The two could then be pitted against each other during test, probably after some further homogenization.
lxml
isn't really that uncommon a dependency, and is rather widely supported (including pyodide
).
Hi, author of #1854 here. Didn't imagine I'd open such a can of worms (#1863, #1849...)... The issue is lxml
is presently a bit finicky to compile, and they don't currently e.g. ship wheels for macOS, so it felt like a good idea to switch from a binary library where only one function was being used to another library that was shipped with nbconvert
anyway...
No worries. We can't make everybody happy all of the time. Given "simple" and "fast," the former should win as a minimum-testable-product, but having a documented approach for the latter is important.... so many different use cases.
ship wheels for macOS
I guess with free software on non-free operating systems, you get what you pay for.
finicky to compile
Of note, the lxml
fields are fairly green over in conda-forge
-land, and it's likely to have even 3.11 builds for many tricky python dependencies before they are canonically available as wheels.
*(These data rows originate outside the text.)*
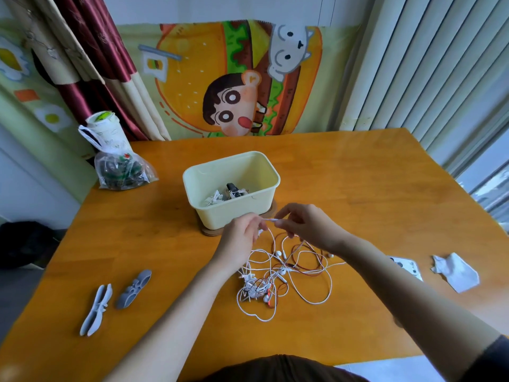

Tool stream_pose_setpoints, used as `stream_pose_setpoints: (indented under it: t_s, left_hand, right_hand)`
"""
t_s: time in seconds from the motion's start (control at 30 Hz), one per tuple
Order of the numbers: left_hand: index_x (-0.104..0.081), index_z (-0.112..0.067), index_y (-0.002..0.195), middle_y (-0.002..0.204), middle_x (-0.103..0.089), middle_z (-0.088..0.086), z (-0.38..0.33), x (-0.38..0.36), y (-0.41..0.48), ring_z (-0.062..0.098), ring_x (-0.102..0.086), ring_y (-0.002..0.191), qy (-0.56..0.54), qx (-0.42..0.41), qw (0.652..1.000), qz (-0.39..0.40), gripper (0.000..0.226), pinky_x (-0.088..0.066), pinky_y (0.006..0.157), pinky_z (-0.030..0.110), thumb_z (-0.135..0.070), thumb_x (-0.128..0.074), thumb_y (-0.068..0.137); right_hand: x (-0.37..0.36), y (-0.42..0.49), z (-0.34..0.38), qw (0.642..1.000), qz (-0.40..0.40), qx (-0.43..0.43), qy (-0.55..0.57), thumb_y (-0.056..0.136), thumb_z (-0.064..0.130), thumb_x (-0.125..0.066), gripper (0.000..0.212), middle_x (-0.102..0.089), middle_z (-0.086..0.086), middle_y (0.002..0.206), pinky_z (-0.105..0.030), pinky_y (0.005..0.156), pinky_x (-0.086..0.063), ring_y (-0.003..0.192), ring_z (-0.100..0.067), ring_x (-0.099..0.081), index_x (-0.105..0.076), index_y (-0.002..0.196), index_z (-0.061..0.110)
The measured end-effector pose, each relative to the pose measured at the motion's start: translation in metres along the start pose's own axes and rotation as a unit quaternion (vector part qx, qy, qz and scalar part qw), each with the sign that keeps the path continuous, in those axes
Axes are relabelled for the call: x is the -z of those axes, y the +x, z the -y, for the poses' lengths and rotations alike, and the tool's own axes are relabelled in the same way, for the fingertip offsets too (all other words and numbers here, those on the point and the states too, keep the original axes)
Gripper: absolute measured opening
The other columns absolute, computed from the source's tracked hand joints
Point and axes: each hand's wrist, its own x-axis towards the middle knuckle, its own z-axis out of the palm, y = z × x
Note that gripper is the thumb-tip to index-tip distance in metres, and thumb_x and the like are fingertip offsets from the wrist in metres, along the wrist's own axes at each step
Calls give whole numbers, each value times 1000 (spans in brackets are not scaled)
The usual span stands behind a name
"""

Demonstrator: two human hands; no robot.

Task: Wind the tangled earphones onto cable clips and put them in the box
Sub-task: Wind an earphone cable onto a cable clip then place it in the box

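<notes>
A tangle of white and red earphone cables lies on the wooden table in front of me. My left hand and my right hand are raised just above it, each pinching one white cable stretched between them near its plug end. Just beyond my hands stands the pale yellow box on a wooden base, with several wound earphones at its bottom. Two grey cable clips lie side by side at the near left of the table.
A clear plastic bag of dark items with a white cup behind it stands at the far left corner. A phone and a crumpled white paper lie at the right. Curtains and a cartoon cloth hang behind the table.
</notes>
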Motion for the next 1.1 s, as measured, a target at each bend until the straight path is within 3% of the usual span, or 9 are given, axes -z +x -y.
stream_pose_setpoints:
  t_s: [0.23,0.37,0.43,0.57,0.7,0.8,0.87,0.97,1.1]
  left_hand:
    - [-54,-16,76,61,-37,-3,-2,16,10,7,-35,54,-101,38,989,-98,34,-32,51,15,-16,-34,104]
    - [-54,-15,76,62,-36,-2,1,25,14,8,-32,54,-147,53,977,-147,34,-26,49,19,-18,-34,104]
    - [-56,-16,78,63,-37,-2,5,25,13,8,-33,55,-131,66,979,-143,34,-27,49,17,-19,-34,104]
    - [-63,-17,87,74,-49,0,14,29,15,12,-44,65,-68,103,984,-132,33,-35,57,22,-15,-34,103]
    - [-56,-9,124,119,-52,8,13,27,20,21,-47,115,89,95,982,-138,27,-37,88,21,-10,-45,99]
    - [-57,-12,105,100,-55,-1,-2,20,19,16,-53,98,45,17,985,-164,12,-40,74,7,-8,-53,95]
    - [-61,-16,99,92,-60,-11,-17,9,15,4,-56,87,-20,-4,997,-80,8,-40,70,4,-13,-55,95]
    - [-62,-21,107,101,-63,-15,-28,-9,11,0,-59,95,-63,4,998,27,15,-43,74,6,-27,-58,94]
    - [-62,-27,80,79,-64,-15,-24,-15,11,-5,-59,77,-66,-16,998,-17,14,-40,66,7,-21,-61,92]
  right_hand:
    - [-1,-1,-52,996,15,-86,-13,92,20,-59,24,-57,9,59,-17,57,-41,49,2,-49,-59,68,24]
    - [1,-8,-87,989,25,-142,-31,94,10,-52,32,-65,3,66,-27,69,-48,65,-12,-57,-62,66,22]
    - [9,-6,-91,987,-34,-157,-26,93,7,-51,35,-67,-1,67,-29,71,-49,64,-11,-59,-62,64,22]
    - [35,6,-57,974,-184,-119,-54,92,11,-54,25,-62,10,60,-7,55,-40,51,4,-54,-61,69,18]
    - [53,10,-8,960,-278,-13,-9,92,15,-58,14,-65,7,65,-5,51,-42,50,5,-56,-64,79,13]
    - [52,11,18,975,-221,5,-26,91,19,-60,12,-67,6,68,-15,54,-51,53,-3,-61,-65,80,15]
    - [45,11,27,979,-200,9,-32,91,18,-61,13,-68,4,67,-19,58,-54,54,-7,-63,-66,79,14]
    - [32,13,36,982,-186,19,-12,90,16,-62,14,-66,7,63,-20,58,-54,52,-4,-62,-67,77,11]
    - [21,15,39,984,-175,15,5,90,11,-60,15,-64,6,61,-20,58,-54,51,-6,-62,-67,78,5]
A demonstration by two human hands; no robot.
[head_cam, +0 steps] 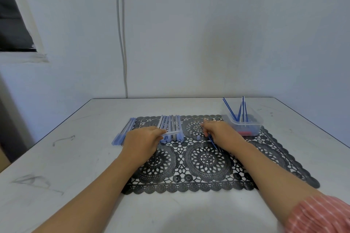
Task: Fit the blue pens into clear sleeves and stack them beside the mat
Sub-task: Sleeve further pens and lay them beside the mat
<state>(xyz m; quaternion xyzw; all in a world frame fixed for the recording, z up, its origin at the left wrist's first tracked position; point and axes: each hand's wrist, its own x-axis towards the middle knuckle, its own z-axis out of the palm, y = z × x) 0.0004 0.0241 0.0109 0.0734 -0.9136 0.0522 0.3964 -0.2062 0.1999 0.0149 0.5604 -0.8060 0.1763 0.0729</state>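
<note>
Seen from the head camera, a black lace mat (204, 159) lay square on the white table (75, 157) before us. Our left hand (142, 140), at 10 o'clock on the mat, pinched one clear sleeve (171, 134) by its near end. The fingers were curled round it and the tube pointed towards 3 o'clock. Our right hand (220, 131), just beyond the mat's centre towards 1 o'clock, was closed on a thin blue pen (213, 143). Its tail slanted back towards 5 o'clock under the palm, and we could not tell where its tip lay. The hands were near each other but apart, with sleeve and pen not yet joined.

Behind the left hand, at 11 o'clock, a row of sleeves (170, 124) lay side by side on the mat. The stack of sleeved pens (123, 134) lay along the mat's left edge at 9 o'clock. A clear tub (244, 128) at 2 o'clock held more pens, leaning upright.

We judged the pen to be very light and slender enough to flex, so it should be held close to its leading end for a true aim. The sleeve looked stiff, smooth and likely slippery. A firm pinch just behind its open mouth seemed best to steady it.
</note>
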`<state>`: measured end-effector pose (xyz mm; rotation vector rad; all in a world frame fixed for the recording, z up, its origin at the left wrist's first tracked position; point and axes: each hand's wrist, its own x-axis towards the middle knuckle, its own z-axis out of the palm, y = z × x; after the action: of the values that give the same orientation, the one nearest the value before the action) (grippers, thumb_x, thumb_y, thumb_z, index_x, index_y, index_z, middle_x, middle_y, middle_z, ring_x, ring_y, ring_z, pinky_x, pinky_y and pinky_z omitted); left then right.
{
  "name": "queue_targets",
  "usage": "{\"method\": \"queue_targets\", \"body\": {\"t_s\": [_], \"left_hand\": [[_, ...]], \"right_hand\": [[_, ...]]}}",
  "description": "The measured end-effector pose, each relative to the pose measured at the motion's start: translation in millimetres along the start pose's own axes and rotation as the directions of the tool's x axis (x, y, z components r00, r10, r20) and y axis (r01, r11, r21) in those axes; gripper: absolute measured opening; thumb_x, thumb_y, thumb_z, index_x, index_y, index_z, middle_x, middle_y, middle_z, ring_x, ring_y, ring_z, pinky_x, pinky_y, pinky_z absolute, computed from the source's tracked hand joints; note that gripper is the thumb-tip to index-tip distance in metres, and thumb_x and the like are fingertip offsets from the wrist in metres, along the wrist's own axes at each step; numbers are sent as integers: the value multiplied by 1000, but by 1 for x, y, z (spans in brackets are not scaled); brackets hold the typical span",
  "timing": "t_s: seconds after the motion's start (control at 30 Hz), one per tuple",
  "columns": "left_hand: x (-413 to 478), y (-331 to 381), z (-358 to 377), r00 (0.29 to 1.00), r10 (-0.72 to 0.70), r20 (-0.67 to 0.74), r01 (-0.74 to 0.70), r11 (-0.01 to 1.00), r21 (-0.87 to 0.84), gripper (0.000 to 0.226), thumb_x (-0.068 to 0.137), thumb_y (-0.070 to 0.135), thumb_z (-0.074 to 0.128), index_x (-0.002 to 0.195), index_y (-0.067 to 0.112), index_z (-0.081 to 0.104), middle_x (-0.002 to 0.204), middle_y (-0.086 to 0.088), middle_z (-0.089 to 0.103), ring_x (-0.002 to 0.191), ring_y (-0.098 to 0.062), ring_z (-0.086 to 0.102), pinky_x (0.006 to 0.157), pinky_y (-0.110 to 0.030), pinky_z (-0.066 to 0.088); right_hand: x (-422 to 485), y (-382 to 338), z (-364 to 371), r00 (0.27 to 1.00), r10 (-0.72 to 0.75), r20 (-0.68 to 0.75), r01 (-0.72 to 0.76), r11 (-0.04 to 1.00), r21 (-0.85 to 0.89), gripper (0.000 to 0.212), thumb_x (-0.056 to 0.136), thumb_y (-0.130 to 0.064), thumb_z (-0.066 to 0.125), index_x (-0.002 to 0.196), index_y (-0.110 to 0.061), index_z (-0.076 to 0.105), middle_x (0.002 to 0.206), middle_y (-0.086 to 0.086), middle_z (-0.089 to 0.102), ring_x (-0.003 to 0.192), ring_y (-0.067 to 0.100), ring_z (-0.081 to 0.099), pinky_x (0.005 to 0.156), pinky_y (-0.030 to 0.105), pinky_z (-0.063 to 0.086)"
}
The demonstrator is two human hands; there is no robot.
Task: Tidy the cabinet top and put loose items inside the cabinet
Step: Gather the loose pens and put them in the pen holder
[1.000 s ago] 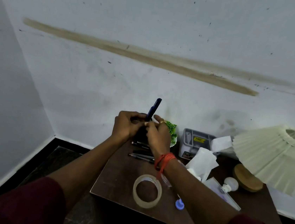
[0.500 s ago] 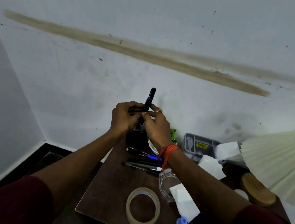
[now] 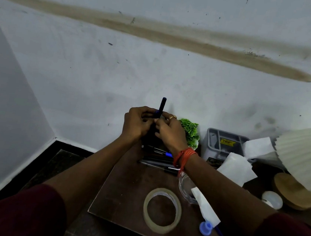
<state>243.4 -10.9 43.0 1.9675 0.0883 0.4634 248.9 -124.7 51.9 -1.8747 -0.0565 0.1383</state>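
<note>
A dark blue pen (image 3: pixel 162 105) stands upright above the back of the brown cabinet top (image 3: pixel 123 188). My left hand (image 3: pixel 136 124) and my right hand (image 3: pixel 170 132) are both closed around its lower part, close together; something dark under my hands is mostly hidden. Several more pens (image 3: pixel 158 158) lie flat just below my hands. A roll of clear tape (image 3: pixel 162 210) lies near the front edge. A blue cap (image 3: pixel 205 228) and a strip of white paper (image 3: pixel 205 207) lie to its right.
A green plant (image 3: pixel 190 132), a grey organiser tray (image 3: pixel 223 145), white papers (image 3: pixel 236 169), a clear glass (image 3: pixel 186 187), a wooden lamp base (image 3: pixel 293 191) and a pleated lampshade (image 3: pixel 305 152) crowd the right side. The wall stands close behind; dark floor lies left.
My hands and the pen have sunk slightly in the picture and the pen stands more upright. The view has tilted, showing more of the cabinet top.
</note>
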Motion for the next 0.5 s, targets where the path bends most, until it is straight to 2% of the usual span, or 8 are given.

Indeed, the migration is just up to lxml
right now... only a few thousand packages to go... but likely will reach a halting state in a reasonable amount of time. Meanwhile, thousands of upstream maintainers are unlikely to hop to building wheels for your chosen operating system. Indeed, the conda-forge migration will likely identify internally-consistent patches to overcome temporary setbacks, as its unlikely everyone has been testing against the rc
s... these patches are often PR'd upstream, and sometimes even merged.
@bollwyvl Meh, the "get what you pay for" argument is a bit naff, since lxml
used to ship wheels for macOS too up until there was a problem with wheels marked as multiarch not actually being so, so they were pulled and... https://bugs.launchpad.net/lxml/+bug/1913032
I should also note that lxml
wheels are shipped for Windows (and actually pypy on macOS too...)
There's also a bit of discussion (can't find a link right now) around whether or not libxml, libxslt and the other C friends required by lxml should be linked statically into the lxml module shipped by a PyPI wheel – this is of extra interest when there are (security) bugs in those libraries, see e.g. https://github.com/advisories/GHSA-wrxv-2j5q-m38w, and if the wheels were dynamically linked, you'd easily bump into ABI incompatibilities (I think this happened with xmlsec).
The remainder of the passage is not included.